Software Accelerates Computing Time for Complex Math

Originally published in 2013

Body

NASA Technology

The 19th century mathematician Carl Friedrich Gauss, the astronomer par excellence of his day, called mathematics “the queen of the sciences.” If Gauss were alive now, he would likely marvel at the kinds of scientific breakthroughs and insights NASA scientists are now achieving through a number-crunching technology that was not possible during his time.

Our advantage in the modern age is the supercomputer: a souped-up, multiprocessor machine capable of churning out calculations at the rate of billions, trillions, or even quadrillions of operations per second. (The technical term used for these calculations is floating-point operations per second, or FLOPS.)

With nearly 100 active missions, NASA has no shortage of data, and the Agency is always looking for ways to better process and manage the results of its scientific endeavors. NASA has even built one of the world’s most powerful supercomputers at Ames Research Center, Pleiades, which allows researchers to comb through vast swaths of data and model everything from the interaction of atoms to the formation of entire galaxies.

While supercomputers are the thoroughbreds of the processing world, not all scientists have access to such machines, which can cost hundreds of millions of dollars to build and millions more per year in maintenance and electric bills. For some, their only recourse is a desktop or laptop, whose FLOPS performance is often massively lower than its supercomputer counterpart. The same calculation that takes a supercomputer a day or two to solve could very well take a standard PC over a month to complete.

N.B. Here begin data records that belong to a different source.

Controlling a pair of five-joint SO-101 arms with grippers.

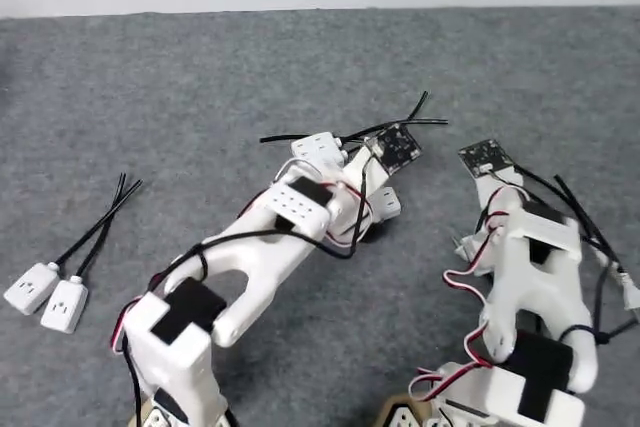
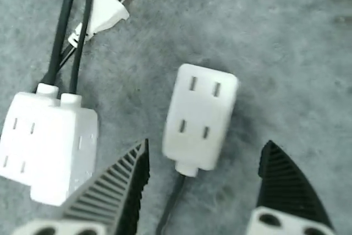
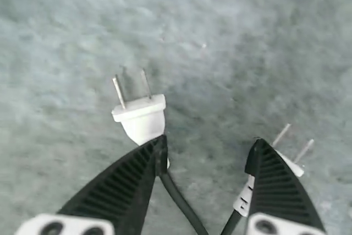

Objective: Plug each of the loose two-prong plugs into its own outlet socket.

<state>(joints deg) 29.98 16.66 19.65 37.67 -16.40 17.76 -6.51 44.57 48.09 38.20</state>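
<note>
My left gripper (image 2: 207,147) is open just above the grey carpet. A white outlet socket (image 2: 201,116) lies face up right in front of its fingertips, cord end toward me. Two more white sockets (image 2: 47,141) lie side by side beside one finger (image 2: 126,182), their black cords running off toward a loose two-prong plug (image 2: 107,9). My right gripper (image 3: 209,141) is open too. One white plug (image 3: 140,115) lies at the tip of one finger (image 3: 135,185), prongs pointing away. A second plug (image 3: 289,155) is half hidden behind the other finger (image 3: 275,185).
In the high view the left arm (image 1: 290,212) stretches to the table's middle, near a socket (image 1: 318,147) and tangled black cords (image 1: 400,125). The right arm (image 1: 530,267) stands at the right. Two further sockets (image 1: 48,297) with cords lie at the far left.
</note>
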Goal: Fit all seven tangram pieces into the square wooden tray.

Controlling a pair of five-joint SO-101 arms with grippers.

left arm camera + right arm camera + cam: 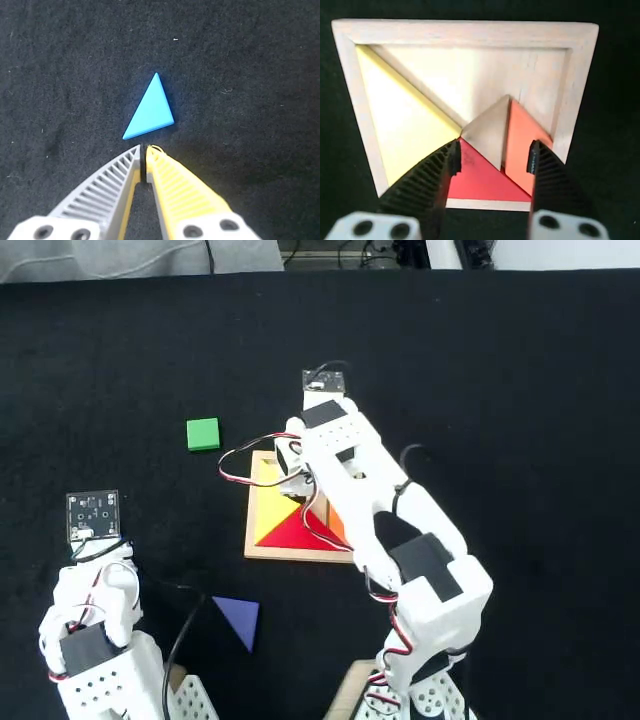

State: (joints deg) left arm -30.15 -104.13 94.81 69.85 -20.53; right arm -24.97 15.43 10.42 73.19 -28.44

One company caught NASA’s attention by finding a way to connect ordinary scientists and ordinary machines with extraordinary processing power. Doing so would give the Agency access to a new technology, allowing researchers to complete some projects locally on their PCs rather than calling on the Pleiades supercomputer to do the same job remotely.

Technology Transfer

If you’ve played a video game lately on a console or a computer, you’ve probably noticed how lifelike and smooth the graphics appear. The industry has come a long way since the days of Pong, and a crucial moment in its development was brought about by the invention in the late 1990s of what’s called a graphics processing unit (GPU)—an electronic chip that can accelerate the processing of a massive number of computations at an astonishing speed.

GPU accelerators are critical to creating the realism of today’s video games, as they not only perform the vector calculations needed to accelerate the rendering of millions of triangles, which in combination comprise the images seen on a screen, but also do so at a rate of 60 times per second. The result is real-time action. But beyond ushering in a new era of electronic entertainment, the new technology also meant there was now a faster way of solving scientific problems that utilized parallel computing, a kind of super computing which, like video game graphics rendering, functions by solving a great many calculations simultaneously.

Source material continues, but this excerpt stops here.